PROBLEM TO SOLVE:
Output the data as it stands. Each line must match exactly.
=====
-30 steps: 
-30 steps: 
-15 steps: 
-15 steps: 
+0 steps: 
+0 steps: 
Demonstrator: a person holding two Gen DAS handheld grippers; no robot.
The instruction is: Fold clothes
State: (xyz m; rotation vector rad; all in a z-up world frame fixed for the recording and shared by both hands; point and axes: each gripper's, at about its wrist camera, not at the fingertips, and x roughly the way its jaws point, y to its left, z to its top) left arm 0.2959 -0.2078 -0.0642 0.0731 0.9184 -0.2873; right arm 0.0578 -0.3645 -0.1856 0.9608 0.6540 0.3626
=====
YOUR RESPONSE:
-30 steps: 
-30 steps: 
-15 steps: 
-15 steps: 
+0 steps: 
+0 steps: 
Demonstrator: a person holding two Gen DAS handheld grippers; no robot.
The instruction is: Fold clothes
State: (xyz m; rotation vector rad; all in a z-up world frame fixed for the recording and shared by both hands; point and axes: each gripper's, at about its wrist camera, not at the fingertips, and x roughly the way its jaws point, y to its left, z to its top) left arm 0.2959 -0.2078 -0.0642 0.0731 0.9184 -0.2873; right arm 0.0578 -0.3645 -0.1856 0.9608 0.6540 0.3626

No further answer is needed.